### WORK TASK
Search the data for the string "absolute" and copy each line where it turns up.

### RECORDS FOR THE TASK
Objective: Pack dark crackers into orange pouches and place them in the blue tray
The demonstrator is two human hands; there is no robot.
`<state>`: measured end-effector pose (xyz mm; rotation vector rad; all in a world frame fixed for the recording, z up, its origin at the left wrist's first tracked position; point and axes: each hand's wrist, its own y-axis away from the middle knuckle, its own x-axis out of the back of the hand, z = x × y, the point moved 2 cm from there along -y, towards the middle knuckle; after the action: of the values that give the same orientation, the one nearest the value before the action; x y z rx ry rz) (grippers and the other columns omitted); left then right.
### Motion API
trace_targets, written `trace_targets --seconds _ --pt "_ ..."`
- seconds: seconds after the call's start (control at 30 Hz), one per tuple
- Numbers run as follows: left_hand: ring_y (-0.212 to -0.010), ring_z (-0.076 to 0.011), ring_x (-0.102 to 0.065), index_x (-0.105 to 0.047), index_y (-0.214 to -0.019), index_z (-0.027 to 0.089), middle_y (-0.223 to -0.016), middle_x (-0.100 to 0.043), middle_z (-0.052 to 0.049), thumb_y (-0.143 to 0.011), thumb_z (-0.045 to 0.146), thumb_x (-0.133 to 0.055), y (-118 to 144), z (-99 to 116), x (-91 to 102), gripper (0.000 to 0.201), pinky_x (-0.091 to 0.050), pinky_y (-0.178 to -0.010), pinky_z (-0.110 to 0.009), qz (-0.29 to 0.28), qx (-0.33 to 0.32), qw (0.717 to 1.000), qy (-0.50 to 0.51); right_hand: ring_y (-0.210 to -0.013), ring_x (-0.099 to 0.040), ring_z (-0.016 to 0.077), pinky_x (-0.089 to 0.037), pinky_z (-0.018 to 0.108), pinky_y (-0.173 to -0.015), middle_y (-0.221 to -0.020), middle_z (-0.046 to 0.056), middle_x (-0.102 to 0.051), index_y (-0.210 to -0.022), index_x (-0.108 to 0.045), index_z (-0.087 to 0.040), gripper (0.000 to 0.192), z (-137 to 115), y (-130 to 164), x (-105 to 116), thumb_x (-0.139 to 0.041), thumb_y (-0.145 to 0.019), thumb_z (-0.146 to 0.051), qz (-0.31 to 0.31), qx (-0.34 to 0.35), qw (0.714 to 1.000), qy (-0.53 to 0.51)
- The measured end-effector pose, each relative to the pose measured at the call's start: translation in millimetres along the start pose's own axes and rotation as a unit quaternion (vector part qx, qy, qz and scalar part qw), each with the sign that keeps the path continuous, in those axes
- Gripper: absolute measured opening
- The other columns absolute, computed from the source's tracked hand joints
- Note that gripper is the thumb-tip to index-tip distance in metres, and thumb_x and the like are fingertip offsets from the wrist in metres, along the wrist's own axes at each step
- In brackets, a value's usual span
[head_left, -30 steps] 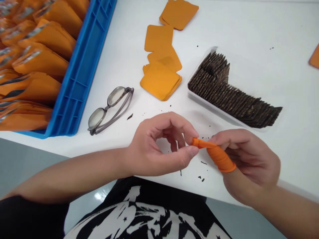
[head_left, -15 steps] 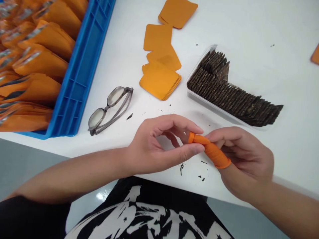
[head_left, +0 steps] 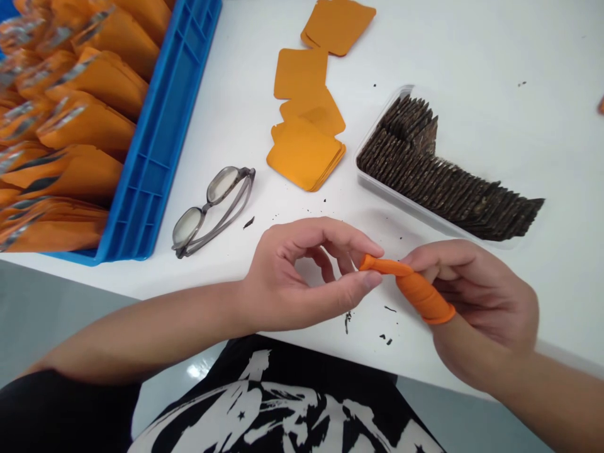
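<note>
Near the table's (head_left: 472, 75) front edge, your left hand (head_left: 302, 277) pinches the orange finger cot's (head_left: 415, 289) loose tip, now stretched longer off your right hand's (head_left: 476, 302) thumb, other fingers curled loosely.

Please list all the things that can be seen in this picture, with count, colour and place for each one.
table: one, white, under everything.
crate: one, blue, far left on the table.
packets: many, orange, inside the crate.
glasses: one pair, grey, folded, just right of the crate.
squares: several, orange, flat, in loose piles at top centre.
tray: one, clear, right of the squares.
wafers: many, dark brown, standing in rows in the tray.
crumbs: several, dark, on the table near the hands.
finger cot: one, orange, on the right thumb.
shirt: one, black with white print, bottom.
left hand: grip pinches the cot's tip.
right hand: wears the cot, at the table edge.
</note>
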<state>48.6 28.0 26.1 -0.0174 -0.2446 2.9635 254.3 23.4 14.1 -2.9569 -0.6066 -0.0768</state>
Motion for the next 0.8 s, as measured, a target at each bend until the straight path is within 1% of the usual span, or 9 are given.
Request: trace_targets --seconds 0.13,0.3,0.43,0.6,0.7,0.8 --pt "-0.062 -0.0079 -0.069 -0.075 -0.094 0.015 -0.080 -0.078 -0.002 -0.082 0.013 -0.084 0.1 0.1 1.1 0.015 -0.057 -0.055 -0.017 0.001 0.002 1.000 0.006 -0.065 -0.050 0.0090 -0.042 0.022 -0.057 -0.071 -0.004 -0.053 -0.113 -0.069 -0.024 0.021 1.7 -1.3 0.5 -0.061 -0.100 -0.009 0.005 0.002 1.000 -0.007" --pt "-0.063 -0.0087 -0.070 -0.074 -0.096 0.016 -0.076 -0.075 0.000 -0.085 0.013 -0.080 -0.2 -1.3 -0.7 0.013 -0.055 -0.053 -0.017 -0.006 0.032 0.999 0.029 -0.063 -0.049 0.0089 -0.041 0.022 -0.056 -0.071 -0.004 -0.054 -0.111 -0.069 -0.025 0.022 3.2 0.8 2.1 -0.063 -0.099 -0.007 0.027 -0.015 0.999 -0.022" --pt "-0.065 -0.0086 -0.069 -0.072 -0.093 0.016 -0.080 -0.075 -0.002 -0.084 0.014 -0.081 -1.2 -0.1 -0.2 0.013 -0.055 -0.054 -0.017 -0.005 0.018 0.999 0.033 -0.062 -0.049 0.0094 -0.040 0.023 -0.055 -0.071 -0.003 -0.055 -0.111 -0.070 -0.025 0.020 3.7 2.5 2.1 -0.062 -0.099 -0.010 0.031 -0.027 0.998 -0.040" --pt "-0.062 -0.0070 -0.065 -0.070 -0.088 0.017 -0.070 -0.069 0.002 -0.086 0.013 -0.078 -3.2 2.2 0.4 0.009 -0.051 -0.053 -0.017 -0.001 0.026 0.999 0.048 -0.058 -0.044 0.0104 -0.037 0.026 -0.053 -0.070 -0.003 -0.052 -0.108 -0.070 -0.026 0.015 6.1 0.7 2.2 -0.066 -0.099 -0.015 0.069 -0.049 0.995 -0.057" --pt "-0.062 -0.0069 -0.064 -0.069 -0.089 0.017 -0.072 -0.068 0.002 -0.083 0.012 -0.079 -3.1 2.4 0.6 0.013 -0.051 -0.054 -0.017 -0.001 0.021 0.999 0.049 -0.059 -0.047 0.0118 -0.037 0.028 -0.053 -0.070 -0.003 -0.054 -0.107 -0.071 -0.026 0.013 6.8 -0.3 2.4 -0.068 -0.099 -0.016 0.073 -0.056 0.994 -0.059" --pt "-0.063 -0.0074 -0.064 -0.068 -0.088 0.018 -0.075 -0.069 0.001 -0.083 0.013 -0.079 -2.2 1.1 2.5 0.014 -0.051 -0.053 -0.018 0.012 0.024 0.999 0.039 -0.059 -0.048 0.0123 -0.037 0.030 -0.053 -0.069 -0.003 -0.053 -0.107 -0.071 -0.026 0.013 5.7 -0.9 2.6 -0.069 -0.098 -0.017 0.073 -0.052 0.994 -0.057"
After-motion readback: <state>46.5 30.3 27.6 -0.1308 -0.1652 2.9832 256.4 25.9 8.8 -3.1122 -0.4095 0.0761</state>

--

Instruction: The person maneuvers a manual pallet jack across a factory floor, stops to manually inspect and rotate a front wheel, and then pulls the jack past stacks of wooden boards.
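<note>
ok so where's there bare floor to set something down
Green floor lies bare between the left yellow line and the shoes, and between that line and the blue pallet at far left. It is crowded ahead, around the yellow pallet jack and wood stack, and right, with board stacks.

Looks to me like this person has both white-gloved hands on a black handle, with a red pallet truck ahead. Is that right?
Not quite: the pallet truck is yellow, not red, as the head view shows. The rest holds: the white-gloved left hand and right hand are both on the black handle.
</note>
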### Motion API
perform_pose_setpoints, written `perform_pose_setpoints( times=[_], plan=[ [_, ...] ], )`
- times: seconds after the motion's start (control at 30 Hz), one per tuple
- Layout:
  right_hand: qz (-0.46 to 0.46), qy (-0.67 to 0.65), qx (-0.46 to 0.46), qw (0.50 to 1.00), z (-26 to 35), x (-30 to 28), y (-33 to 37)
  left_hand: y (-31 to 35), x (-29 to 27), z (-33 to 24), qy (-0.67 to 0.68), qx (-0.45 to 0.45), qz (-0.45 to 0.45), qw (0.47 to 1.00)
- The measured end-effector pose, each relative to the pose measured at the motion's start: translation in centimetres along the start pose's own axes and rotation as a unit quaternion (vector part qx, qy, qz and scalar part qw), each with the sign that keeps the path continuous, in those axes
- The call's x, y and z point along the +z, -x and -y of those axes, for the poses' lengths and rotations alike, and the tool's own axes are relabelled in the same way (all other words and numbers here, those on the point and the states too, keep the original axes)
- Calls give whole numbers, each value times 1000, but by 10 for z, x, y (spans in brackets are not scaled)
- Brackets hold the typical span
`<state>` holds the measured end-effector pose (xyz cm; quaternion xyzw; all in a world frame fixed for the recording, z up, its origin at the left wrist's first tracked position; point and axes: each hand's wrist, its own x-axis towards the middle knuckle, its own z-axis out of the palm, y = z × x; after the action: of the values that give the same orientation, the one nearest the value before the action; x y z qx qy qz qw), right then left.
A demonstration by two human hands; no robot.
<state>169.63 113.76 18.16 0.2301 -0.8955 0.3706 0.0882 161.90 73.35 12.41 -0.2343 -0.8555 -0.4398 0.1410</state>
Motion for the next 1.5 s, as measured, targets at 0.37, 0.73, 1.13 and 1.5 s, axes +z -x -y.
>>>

### ANSWER TO THE EXERCISE
- Gripper: absolute measured opening
- The other columns absolute, computed from the source's tracked hand joints

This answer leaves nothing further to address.